TRY IT:
Look below for the line with "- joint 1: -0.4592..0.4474" and the line with "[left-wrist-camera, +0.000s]"; repeat exactly those two lines and all lines between them, but no pictures.

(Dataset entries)
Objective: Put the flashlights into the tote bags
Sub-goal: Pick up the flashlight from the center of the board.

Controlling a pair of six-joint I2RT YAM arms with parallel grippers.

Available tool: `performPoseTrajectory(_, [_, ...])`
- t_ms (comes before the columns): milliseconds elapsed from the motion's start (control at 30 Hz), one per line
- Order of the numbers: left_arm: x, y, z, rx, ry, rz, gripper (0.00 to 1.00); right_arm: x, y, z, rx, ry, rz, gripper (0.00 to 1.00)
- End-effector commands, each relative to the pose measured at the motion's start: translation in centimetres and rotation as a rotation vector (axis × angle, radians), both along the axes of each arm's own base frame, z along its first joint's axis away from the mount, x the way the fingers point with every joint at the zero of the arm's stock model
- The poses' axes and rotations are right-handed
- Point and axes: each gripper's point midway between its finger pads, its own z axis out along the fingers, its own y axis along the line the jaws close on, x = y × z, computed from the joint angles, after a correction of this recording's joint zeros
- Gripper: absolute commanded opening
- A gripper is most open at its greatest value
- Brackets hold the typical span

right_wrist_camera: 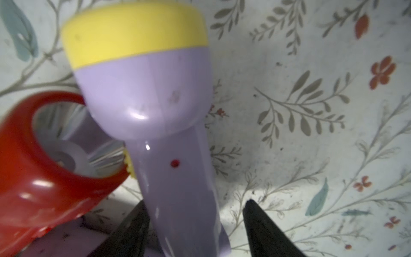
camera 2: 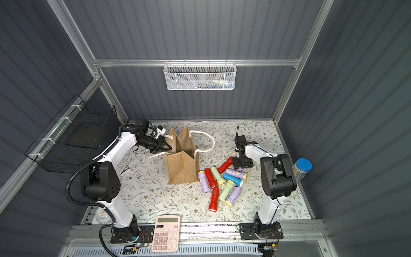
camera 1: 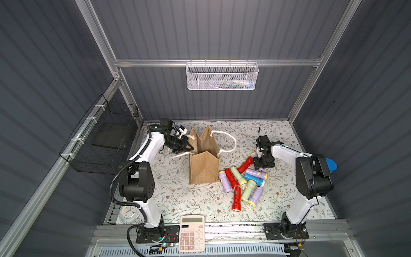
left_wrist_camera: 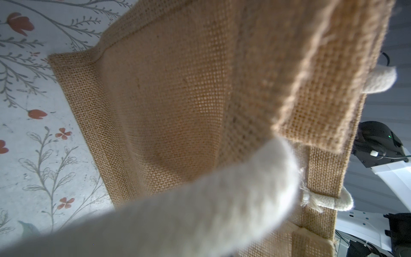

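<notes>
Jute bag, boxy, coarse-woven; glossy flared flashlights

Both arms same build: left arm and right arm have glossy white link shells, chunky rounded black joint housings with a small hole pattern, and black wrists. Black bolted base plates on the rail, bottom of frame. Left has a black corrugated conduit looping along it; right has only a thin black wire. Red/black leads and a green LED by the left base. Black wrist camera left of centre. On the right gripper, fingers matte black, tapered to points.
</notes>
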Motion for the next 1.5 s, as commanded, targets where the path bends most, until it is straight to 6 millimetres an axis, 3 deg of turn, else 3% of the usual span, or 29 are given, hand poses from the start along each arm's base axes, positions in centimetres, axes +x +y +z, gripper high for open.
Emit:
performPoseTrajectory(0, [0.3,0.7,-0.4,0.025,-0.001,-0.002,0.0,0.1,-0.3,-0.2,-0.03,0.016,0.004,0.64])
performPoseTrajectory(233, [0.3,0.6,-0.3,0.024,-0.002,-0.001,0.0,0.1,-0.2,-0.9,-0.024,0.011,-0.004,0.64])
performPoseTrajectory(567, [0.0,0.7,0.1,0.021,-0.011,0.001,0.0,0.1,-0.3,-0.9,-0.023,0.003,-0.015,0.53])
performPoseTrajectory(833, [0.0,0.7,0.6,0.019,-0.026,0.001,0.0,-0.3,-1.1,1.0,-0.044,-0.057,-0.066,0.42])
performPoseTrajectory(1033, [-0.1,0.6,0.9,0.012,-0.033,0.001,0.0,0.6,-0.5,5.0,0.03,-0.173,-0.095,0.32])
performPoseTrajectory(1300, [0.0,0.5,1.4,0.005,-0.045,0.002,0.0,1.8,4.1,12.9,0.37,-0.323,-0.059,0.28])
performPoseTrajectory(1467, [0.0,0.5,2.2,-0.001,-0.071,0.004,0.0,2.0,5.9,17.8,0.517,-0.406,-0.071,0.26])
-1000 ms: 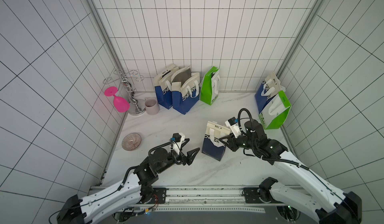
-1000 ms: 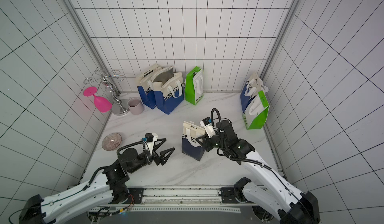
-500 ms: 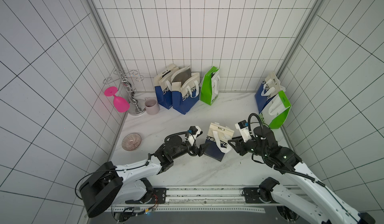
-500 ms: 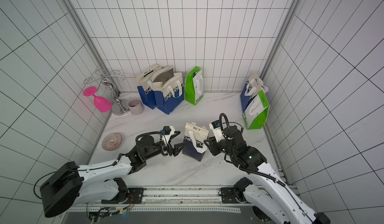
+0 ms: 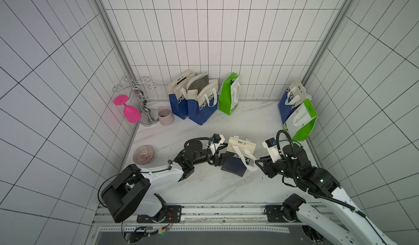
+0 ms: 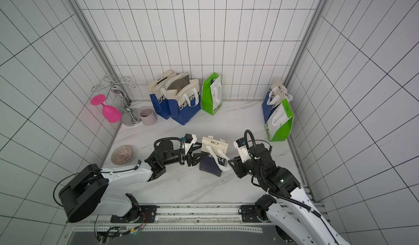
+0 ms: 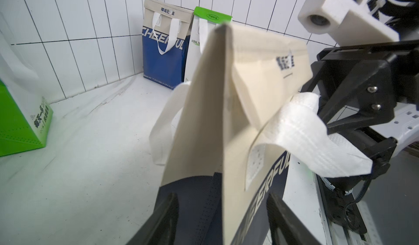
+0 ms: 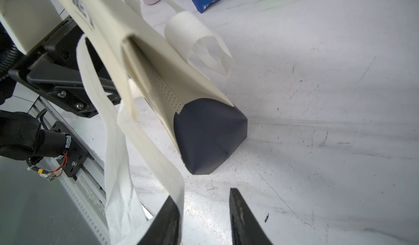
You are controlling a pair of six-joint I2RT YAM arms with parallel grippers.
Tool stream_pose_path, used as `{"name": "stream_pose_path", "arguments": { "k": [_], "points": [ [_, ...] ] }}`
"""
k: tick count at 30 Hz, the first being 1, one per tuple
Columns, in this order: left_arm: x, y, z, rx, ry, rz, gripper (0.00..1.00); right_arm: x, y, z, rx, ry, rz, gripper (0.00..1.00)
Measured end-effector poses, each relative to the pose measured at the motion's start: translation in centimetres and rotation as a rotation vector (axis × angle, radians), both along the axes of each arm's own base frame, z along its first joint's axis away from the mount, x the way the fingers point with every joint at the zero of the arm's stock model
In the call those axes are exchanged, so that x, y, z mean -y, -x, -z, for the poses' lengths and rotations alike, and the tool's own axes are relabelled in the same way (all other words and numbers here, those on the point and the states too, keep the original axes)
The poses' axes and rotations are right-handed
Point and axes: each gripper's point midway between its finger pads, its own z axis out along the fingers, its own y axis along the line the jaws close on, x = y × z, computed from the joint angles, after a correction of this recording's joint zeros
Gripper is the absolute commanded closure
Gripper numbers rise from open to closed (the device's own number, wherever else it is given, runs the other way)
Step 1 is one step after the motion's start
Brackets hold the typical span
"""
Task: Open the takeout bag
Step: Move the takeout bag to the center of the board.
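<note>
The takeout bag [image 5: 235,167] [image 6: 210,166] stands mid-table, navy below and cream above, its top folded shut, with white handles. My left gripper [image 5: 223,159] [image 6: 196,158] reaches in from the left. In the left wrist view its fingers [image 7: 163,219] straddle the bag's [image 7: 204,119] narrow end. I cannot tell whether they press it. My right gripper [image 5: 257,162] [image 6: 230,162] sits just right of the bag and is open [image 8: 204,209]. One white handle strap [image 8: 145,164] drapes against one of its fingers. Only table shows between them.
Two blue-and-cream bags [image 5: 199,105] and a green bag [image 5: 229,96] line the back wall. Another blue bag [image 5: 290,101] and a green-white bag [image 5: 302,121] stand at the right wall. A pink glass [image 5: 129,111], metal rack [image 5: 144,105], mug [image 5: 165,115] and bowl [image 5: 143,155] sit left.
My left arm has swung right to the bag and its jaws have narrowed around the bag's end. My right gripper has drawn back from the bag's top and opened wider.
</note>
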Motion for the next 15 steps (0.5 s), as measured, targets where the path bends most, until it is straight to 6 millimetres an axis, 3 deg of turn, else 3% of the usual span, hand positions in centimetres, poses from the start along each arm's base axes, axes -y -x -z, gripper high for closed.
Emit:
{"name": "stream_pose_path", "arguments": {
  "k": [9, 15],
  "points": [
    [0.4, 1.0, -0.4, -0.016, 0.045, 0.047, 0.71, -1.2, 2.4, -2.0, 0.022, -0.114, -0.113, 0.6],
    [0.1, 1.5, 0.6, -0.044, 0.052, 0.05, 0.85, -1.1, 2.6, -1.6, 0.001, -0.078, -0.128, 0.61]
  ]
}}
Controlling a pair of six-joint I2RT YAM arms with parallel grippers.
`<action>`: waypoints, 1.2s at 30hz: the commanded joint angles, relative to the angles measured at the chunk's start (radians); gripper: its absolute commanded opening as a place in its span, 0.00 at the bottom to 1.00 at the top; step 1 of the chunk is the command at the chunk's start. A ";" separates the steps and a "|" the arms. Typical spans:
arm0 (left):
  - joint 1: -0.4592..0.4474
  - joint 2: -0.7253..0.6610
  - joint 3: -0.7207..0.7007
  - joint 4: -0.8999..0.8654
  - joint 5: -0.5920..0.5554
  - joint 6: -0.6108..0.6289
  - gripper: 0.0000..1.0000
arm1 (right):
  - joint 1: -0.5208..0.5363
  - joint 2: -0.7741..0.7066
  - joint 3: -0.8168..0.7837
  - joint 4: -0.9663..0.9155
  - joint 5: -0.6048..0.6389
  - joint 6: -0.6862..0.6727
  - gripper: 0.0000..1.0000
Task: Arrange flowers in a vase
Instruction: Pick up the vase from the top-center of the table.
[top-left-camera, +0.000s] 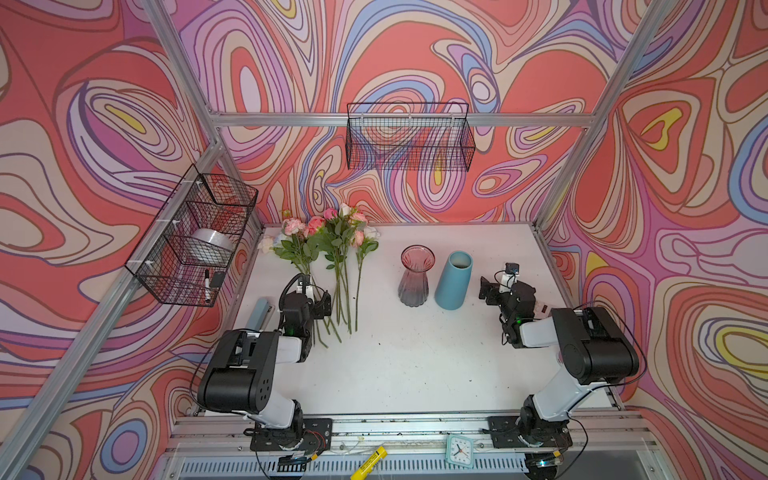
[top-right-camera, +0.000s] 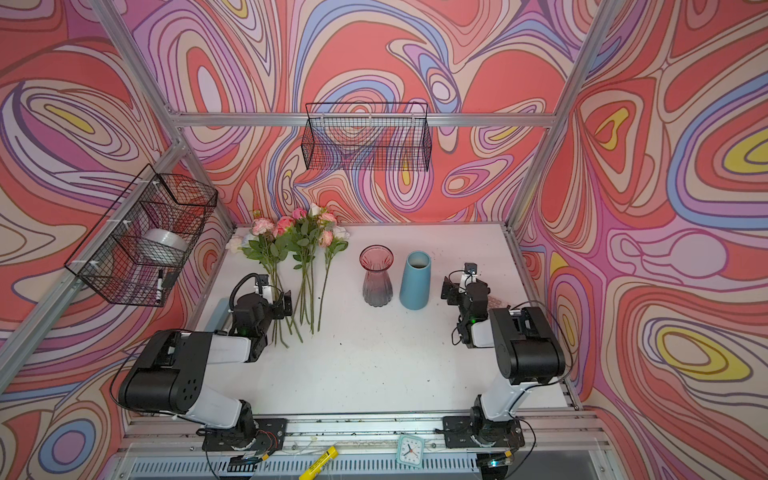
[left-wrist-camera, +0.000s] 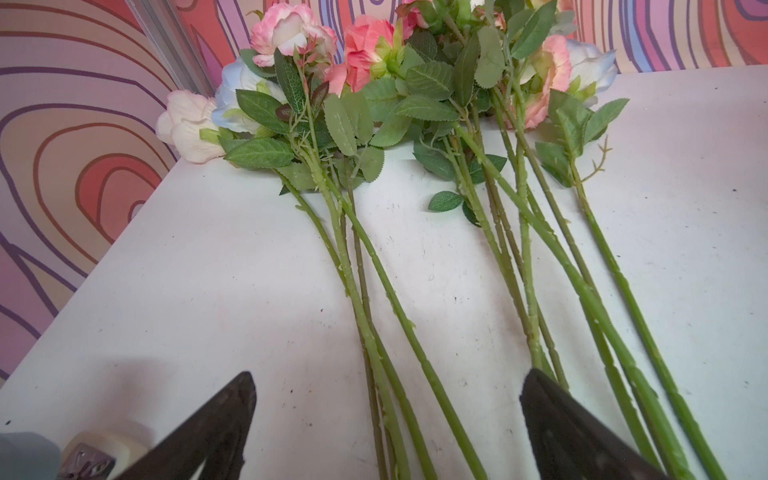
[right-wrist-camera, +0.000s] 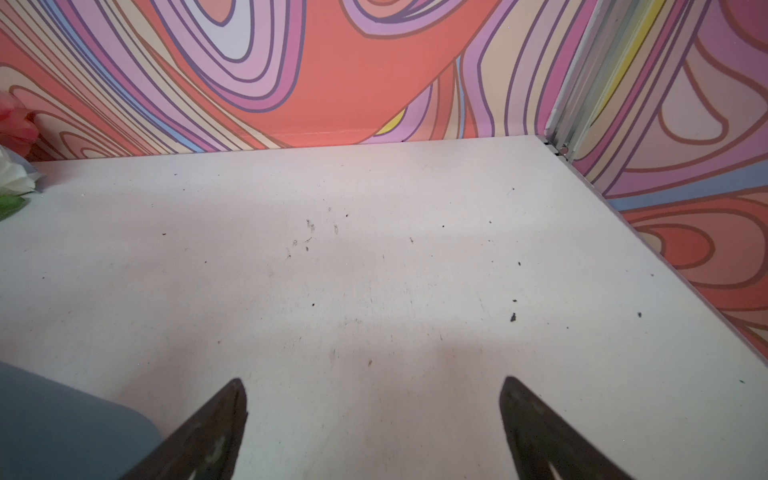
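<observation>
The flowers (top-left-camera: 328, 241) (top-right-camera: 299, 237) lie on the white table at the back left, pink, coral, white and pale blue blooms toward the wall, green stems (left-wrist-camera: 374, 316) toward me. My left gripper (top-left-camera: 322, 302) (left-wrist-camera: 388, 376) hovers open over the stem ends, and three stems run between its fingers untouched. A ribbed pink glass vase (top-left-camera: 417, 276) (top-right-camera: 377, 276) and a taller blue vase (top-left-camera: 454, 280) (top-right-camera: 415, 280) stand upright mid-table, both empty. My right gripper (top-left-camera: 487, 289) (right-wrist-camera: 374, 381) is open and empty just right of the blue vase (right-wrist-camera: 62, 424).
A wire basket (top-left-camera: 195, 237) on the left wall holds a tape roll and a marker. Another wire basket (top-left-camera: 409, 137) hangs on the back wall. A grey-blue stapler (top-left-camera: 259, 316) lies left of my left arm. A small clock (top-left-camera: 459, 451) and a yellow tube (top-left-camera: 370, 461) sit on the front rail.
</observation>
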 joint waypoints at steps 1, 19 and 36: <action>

EXERCISE OUTPUT:
  - joint 1: -0.4592..0.4474
  - joint 2: -0.7253..0.6610
  - joint 3: -0.7207..0.7007
  - joint 4: -0.8999..0.8654
  - joint 5: -0.5920..0.5554
  - joint 6: -0.6108..0.6289
  - gripper: 0.0000..1.0000
arm1 (right):
  - joint 1: -0.5208..0.5363
  - joint 2: -0.7741..0.7066
  - joint 3: -0.8168..0.7837
  - joint 4: -0.9663..0.9155
  - joint 5: -0.6048..0.6389
  - joint 6: -0.6862..0.6727
  - gripper: 0.0000..1.0000
Task: Arrange flowers in a vase
Instruction: Pick up the vase from the top-center of the table.
[top-left-camera, +0.000s] 
[top-right-camera, +0.000s] 
[left-wrist-camera, +0.000s] 

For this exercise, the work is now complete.